◆ Exercise requirements: Line by line, please look for the word "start" in the following records, then copy each line you find it in.

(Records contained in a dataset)
------------------------------------

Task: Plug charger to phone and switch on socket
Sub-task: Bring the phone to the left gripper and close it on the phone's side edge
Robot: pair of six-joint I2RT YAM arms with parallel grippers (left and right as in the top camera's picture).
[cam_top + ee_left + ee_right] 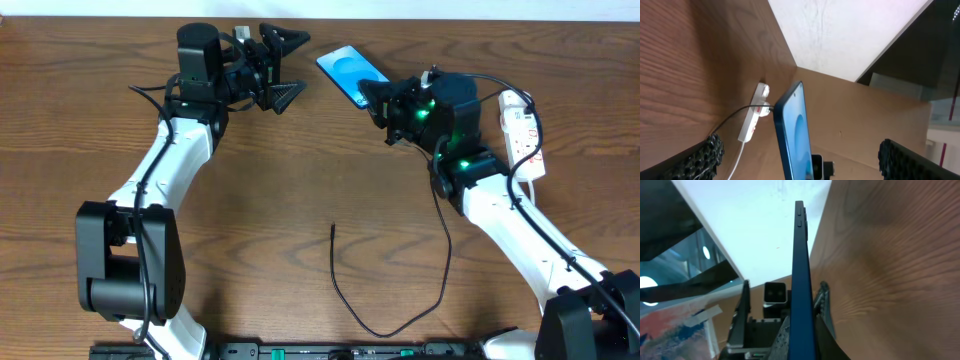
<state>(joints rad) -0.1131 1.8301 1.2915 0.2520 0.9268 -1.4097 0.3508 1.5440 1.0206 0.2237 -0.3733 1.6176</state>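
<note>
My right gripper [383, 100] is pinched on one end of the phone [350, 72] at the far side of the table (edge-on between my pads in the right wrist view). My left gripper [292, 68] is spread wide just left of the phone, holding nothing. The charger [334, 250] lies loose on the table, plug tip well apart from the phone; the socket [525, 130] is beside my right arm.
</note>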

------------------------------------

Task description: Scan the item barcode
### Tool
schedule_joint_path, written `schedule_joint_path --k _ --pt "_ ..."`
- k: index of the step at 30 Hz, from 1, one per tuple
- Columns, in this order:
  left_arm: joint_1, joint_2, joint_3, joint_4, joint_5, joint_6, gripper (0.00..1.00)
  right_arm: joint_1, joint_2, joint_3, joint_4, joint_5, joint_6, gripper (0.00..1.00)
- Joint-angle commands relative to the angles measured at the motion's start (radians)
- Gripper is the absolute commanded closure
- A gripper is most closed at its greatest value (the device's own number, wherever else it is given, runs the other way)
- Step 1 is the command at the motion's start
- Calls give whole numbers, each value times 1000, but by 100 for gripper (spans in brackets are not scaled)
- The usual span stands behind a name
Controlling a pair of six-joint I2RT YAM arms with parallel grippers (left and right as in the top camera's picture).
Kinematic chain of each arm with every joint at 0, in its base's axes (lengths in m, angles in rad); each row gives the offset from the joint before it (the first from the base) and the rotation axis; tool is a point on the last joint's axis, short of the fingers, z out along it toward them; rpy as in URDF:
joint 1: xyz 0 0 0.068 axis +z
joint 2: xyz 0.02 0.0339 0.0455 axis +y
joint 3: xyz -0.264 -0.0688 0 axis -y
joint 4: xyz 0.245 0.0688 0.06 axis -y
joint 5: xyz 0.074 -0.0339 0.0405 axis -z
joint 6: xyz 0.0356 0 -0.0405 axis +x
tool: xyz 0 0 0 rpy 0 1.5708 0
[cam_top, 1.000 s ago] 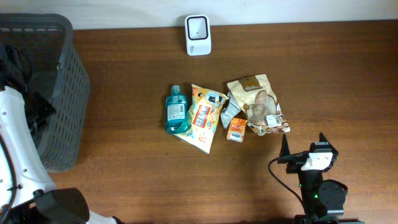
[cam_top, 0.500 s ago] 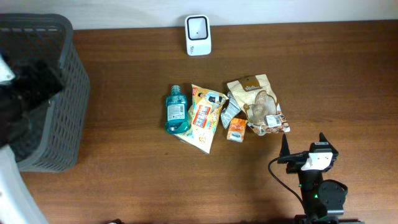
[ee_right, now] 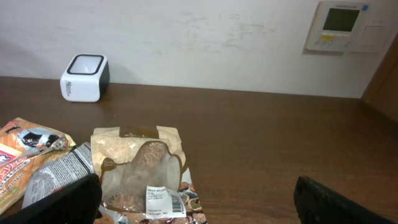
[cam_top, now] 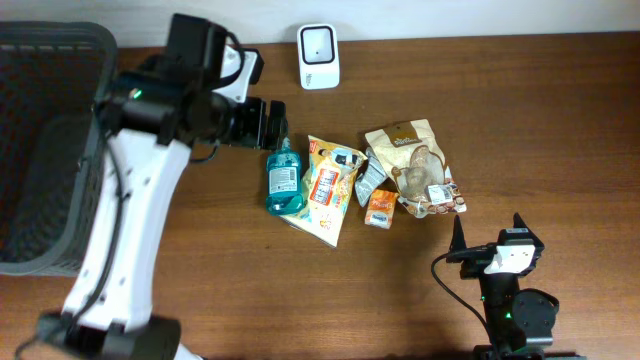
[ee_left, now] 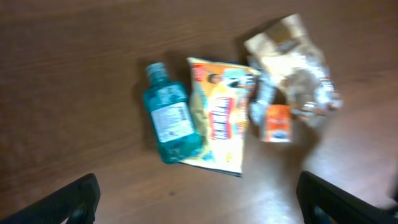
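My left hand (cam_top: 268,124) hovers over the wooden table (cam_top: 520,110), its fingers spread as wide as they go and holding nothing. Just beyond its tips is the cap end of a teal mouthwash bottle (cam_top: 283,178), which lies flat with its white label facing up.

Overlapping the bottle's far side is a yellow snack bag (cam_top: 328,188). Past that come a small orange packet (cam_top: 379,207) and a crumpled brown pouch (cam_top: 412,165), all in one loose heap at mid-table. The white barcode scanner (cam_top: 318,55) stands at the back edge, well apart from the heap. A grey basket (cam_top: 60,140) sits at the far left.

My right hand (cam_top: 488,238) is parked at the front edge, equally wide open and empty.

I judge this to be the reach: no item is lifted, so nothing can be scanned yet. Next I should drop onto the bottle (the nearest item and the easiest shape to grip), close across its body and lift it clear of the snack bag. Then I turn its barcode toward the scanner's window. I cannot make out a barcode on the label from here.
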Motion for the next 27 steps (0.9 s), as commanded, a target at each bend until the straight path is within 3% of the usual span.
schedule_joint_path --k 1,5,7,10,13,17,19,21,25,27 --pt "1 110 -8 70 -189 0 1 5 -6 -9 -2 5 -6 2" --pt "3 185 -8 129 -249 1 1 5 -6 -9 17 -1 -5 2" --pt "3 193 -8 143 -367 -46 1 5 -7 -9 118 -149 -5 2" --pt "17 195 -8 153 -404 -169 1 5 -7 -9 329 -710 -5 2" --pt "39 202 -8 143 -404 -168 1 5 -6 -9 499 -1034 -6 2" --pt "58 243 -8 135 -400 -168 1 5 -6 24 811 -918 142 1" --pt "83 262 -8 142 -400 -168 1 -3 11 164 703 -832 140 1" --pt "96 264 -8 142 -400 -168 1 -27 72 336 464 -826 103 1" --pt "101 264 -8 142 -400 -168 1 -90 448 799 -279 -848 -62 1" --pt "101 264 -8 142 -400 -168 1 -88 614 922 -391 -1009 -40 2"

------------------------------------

◆ Result below:
- Joint-angle commands relative to the angles measured at the motion's start (radians)
- Step 1 is the command at the motion's start

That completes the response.